● **THE PROBLEM**:
Within the entries below, find every line that has the string "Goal", then copy it.

● **RECORDS FOR PROCESSING**:
§ §

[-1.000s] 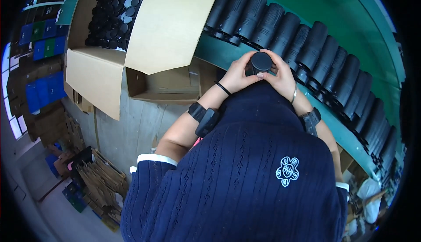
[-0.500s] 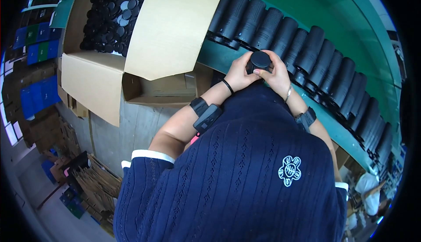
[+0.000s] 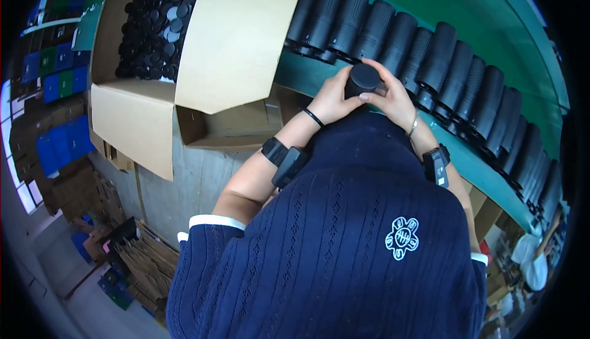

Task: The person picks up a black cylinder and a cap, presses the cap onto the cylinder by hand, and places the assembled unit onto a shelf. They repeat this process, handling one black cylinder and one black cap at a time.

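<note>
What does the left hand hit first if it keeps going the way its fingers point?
The left hand already grips the black cylinder that both hands hold. Beyond it, probably the right hand, then the row of black cylinders on the green bench; depth unclear.

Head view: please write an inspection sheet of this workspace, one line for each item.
Surface: green bench, long and narrow.
Job's things: black cylinder held by left hand and right hand.
Clutter: row of black cylinders lying on the bench; open cardboard box of black round parts.
Grippers: both hands closed around the cylinder.
Cables: nothing seen.
Surroundings: flattened cardboard on the floor, blue crates at left.
</note>
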`<state>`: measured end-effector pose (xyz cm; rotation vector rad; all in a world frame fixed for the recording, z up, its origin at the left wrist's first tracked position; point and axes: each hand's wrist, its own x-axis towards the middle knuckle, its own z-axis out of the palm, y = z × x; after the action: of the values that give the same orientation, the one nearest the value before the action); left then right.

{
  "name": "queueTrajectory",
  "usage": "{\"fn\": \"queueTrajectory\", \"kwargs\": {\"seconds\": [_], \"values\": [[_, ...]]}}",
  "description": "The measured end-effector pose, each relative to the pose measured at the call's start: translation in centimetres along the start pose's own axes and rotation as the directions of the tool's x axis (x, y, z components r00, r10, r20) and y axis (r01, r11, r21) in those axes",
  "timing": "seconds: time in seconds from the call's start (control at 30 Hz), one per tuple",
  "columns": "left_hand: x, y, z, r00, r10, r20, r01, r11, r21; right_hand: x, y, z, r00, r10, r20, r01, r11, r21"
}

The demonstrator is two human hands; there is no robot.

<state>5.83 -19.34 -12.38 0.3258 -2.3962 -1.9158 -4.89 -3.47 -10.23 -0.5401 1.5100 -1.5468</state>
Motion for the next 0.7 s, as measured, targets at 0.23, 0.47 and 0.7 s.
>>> {"fn": "queueTrajectory", "kwargs": {"seconds": [0.23,0.47,0.7], "values": [[0.9,-0.2,-0.6,0.997,0.055,0.058,-0.059,0.995,0.079,0.1,0.6,0.9,0.99,-0.075,-0.122,0.064,0.993,-0.097],[1.9,-1.2,-2.8,0.953,-0.077,0.294,0.17,0.937,-0.306,1.2,0.2,0.9,0.991,-0.004,-0.132,-0.014,0.991,-0.135],[1.0,0.0,-2.9,0.98,0.161,0.115,-0.174,0.979,0.109,1.1,-1.4,1.7,0.996,-0.044,-0.083,0.023,0.971,-0.238]]}}
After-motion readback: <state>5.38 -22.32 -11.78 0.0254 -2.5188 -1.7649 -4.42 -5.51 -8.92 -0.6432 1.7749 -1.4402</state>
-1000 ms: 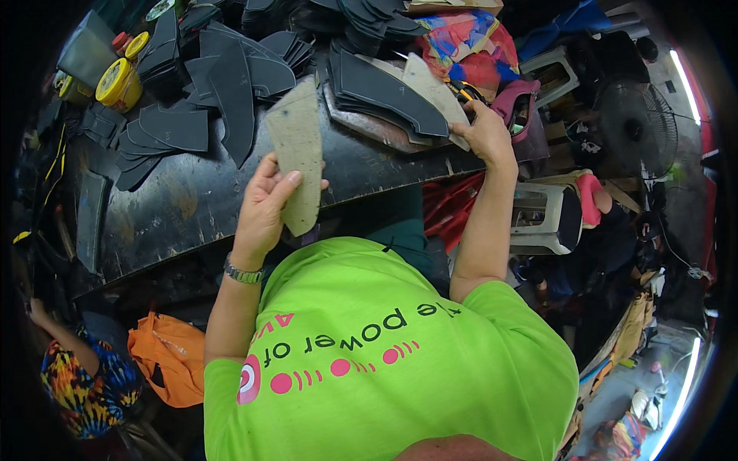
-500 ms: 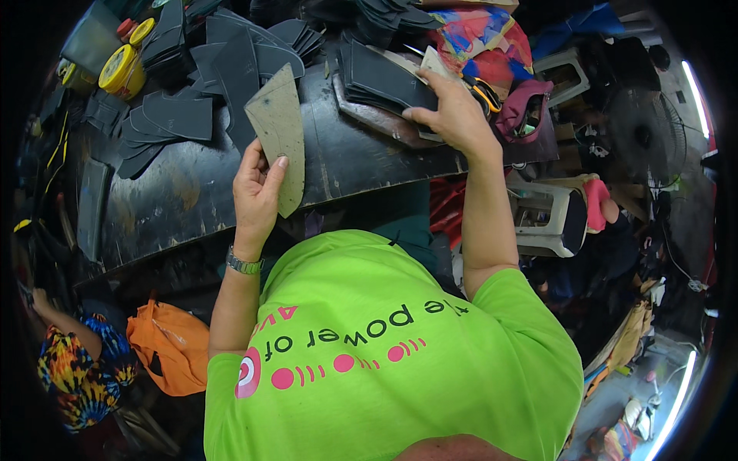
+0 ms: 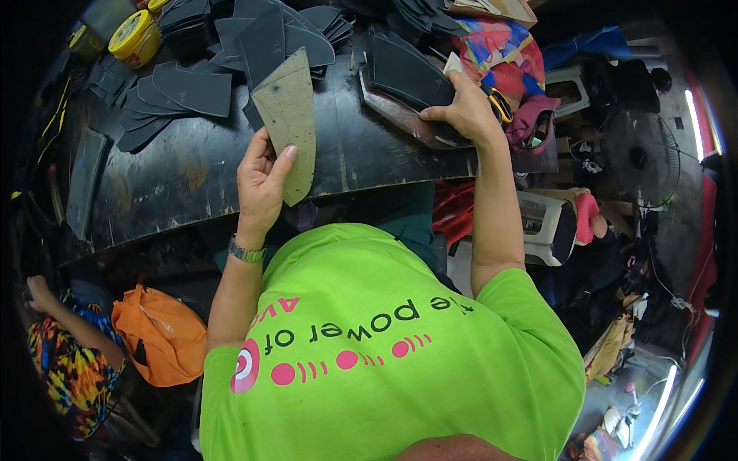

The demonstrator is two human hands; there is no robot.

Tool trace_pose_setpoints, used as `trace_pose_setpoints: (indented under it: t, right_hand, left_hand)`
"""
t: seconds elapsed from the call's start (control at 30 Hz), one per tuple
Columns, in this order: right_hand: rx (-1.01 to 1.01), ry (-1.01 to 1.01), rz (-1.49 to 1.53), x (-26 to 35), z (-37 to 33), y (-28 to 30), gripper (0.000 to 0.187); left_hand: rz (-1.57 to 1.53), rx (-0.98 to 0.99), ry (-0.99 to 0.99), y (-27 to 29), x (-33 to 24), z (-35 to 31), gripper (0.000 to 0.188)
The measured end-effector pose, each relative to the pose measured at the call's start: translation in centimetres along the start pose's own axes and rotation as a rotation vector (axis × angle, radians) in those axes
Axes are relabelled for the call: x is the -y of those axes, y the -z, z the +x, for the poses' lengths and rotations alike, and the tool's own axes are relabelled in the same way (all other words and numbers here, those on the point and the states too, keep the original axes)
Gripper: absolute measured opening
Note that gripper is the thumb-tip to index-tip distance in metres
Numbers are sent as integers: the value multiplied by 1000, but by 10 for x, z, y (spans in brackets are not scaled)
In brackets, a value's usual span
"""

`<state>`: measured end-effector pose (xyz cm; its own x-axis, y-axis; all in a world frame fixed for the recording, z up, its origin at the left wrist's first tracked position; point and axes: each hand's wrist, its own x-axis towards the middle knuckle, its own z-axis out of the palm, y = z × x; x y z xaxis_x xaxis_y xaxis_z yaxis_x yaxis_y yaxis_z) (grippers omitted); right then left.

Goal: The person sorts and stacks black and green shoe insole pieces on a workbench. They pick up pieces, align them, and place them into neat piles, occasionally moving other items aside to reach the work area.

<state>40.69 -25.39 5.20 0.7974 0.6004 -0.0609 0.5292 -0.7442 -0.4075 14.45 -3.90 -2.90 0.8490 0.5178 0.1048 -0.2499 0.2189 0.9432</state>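
Observation:
My left hand (image 3: 265,175) is closed on a curved, pointed grey-tan template (image 3: 288,115), thumb on its face and fingers behind. The template is tilted upright, above the near edge of the dark worktable (image 3: 207,173). At the right of the table, my right hand (image 3: 473,111) grips the right end of a stack of dark cut sheet pieces (image 3: 403,73). Its thumb lies along the near edge, while the other fingers reach over the far side, partly hidden. Under the stack lies a worn brownish board (image 3: 407,119).
Fanned dark pieces (image 3: 188,92) and taller piles (image 3: 265,38) cover the back left. A yellow tub (image 3: 134,38) stands behind them. Orange-handled scissors (image 3: 500,104) and a maroon pouch (image 3: 530,123) are beside my right wrist. Another person's arm (image 3: 81,326) shows at lower left.
The view has shifted, so the table's things sit further right and higher. My left hand still holds the template. My right hand stays at the stack's end, where the pieces look more evenly lined up.

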Motion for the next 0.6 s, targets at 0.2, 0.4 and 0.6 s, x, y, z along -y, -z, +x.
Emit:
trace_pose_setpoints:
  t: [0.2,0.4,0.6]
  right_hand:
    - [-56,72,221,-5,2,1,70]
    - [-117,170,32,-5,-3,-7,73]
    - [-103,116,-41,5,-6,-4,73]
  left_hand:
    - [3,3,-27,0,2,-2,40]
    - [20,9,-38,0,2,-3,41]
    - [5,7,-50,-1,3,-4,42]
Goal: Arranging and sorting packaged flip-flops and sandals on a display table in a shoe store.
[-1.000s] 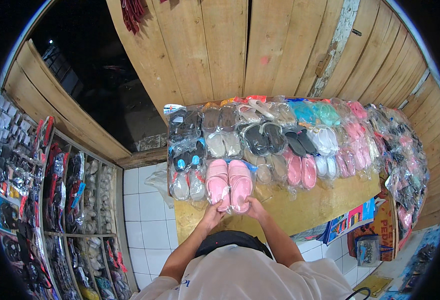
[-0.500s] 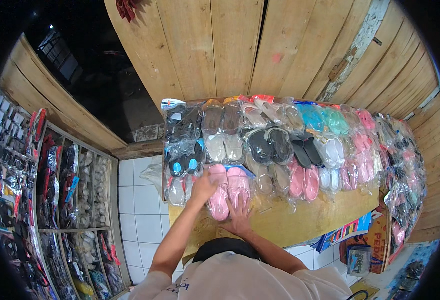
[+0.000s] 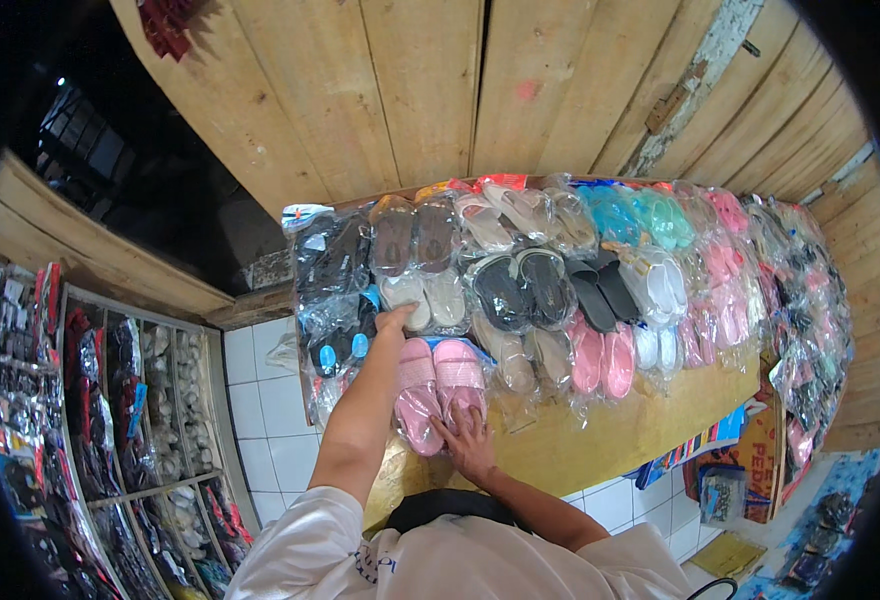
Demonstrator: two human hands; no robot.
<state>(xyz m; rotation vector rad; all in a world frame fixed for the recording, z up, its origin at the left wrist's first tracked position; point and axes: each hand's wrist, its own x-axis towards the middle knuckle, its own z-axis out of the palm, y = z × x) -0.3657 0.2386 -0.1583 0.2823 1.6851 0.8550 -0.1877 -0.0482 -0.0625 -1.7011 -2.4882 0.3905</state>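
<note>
A bagged pair of pink slippers (image 3: 438,385) lies at the near edge of a wooden table (image 3: 610,425). My right hand (image 3: 468,440) rests flat on the toe end of that pair, fingers spread. My left hand (image 3: 392,322) reaches farther out and touches a bagged pair of cream slippers (image 3: 425,295) in the row behind. To its left lie black slippers with blue spots (image 3: 335,335) in plastic.
Many more bagged slippers in black, beige, pink, white and teal cover the table (image 3: 580,270) up to a plank wall (image 3: 430,90). A shelf rack of packed footwear (image 3: 110,400) stands at the left over white floor tiles (image 3: 260,440). Bags hang at the table's right end (image 3: 810,330).
My left hand has left the pink pair and moved forward onto the cream pair. My right hand has gone from gripping the pink pair's end to lying flat on it.
</note>
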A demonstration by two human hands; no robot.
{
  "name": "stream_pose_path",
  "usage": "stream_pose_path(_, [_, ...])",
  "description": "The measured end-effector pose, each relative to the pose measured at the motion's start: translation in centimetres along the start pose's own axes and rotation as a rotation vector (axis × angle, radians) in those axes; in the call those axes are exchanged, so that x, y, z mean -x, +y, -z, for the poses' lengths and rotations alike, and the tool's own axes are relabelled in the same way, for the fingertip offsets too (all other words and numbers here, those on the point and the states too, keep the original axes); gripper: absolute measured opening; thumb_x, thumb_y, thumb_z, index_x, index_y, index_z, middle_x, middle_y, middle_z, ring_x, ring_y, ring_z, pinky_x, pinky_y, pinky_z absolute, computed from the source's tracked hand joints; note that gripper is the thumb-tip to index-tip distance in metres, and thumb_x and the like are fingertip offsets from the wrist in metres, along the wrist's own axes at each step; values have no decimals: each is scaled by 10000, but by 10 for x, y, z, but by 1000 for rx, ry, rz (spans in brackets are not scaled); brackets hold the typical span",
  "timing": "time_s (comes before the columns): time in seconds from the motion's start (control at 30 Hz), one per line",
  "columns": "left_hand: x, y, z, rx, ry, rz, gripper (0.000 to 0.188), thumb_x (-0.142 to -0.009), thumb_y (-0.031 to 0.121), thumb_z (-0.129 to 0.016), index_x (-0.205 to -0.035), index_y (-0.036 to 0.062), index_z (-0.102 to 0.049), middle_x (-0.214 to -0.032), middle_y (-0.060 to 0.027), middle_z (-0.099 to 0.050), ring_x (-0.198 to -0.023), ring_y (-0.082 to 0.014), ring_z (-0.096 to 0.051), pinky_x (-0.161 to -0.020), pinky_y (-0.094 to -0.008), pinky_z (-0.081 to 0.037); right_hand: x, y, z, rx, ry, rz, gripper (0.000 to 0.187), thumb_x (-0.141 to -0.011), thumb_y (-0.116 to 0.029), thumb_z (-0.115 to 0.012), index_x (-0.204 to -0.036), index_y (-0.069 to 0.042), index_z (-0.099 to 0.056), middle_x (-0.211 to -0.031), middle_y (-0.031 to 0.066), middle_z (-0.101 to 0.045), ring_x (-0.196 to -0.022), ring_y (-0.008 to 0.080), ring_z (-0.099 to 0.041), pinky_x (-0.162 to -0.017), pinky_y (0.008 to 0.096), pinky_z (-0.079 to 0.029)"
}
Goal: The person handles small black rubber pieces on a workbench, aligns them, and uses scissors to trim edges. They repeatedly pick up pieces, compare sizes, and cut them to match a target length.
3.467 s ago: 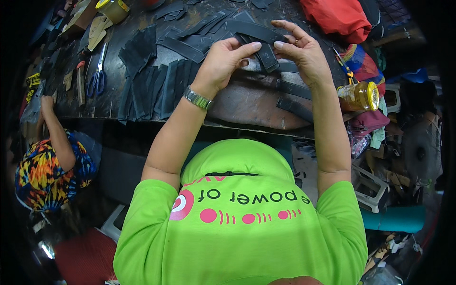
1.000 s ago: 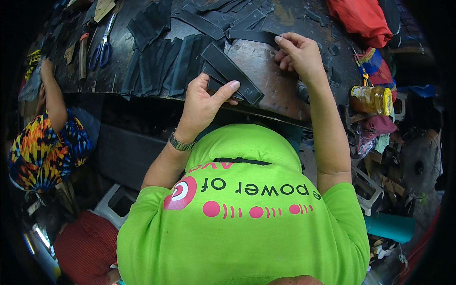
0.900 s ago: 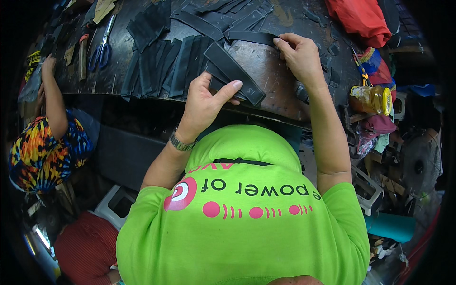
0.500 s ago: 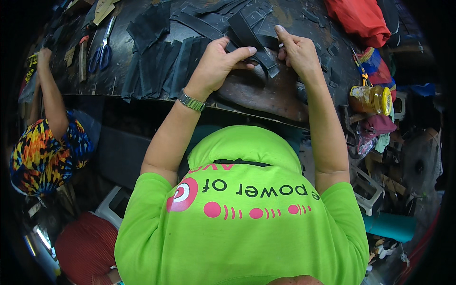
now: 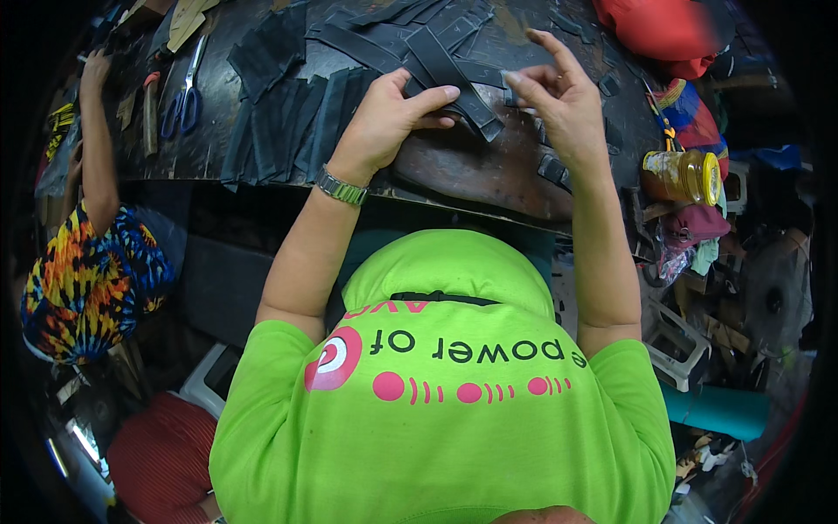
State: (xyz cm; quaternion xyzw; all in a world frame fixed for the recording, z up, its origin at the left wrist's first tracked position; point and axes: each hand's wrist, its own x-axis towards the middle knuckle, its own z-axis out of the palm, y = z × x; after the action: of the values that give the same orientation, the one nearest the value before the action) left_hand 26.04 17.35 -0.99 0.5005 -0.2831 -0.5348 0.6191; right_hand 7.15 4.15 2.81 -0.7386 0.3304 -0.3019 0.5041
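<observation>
Blk strips (image 5: 436,61) in L hand (image 5: 388,120), pinched thumb vs fingers, over nr side of tbl (image 5: 216,96). R hand (image 5: 563,100) just R, index raised, thumb nr end of another strip (image 5: 482,73); can't tell if gripping. More blk pcs (image 5: 336,113) L, scissors (image 5: 195,70) further L; jar w/ yellow lid (image 5: 676,176) R.

- Lit fairly evenly across the middle: the lime shirt (image 5: 419,454) is bright, with soft folds.
- The dark table (image 5: 214,96) carries a dull sheen; the space beneath its near edge sinks into shadow.
- A small white glare burns at lower left.
- The left hand (image 5: 393,118) and its dark strips (image 5: 449,74) look crisp.
- The red bag (image 5: 650,31) has a smeared, blurred edge.
- At right, a dim grey shape, probably a fan (image 5: 772,297), is soft.
- Fisheye curvature bends the table edge; black vignetting fills the corners.
</observation>
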Motion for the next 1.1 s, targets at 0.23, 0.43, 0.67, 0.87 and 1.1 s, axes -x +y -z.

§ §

● **EXERCISE RESPONSE**:
Goal: The person sorts and stacks black and green shoe insole pieces on a workbench. They pick up pieces, align them, and place them into neat piles, occasionally moving other items aside to reach the work area.
Goal: Arranging and sorting packaged flip-flops and sandals on a display table in a shoe store.
Goal: The person handles small black rubber pieces on a workbench, aligns them, and uses scissors to trim edges. They repeatedly pick up pieces, compare sizes, and cut them to match a target length.

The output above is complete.